*** PROVIDED DATA ***

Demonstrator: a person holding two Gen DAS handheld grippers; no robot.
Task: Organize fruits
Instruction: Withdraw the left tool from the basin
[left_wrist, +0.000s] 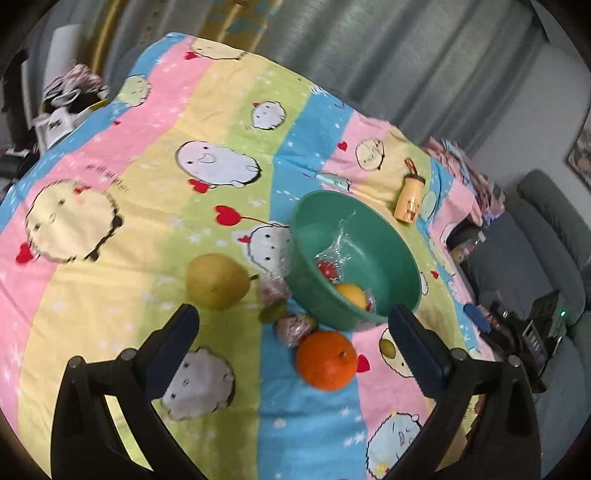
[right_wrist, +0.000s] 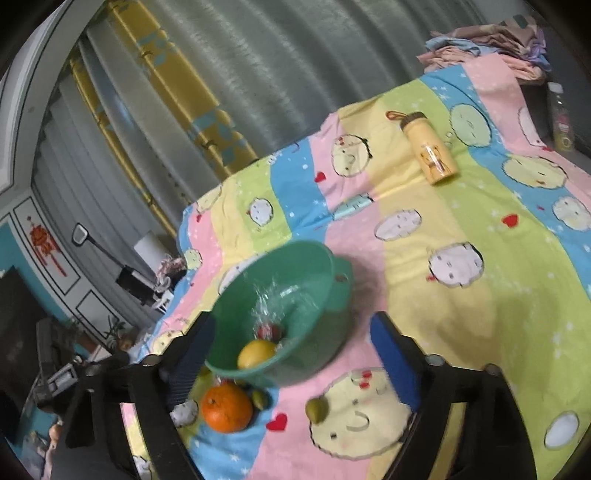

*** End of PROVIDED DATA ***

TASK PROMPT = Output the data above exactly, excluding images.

TASK RESPONSE =
Demonstrator: a person holding two Gen DAS handheld grippers; no robot.
Task: Organize fruits
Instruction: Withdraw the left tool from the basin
[left_wrist, +0.000s] 
[right_wrist, +0.000s] 

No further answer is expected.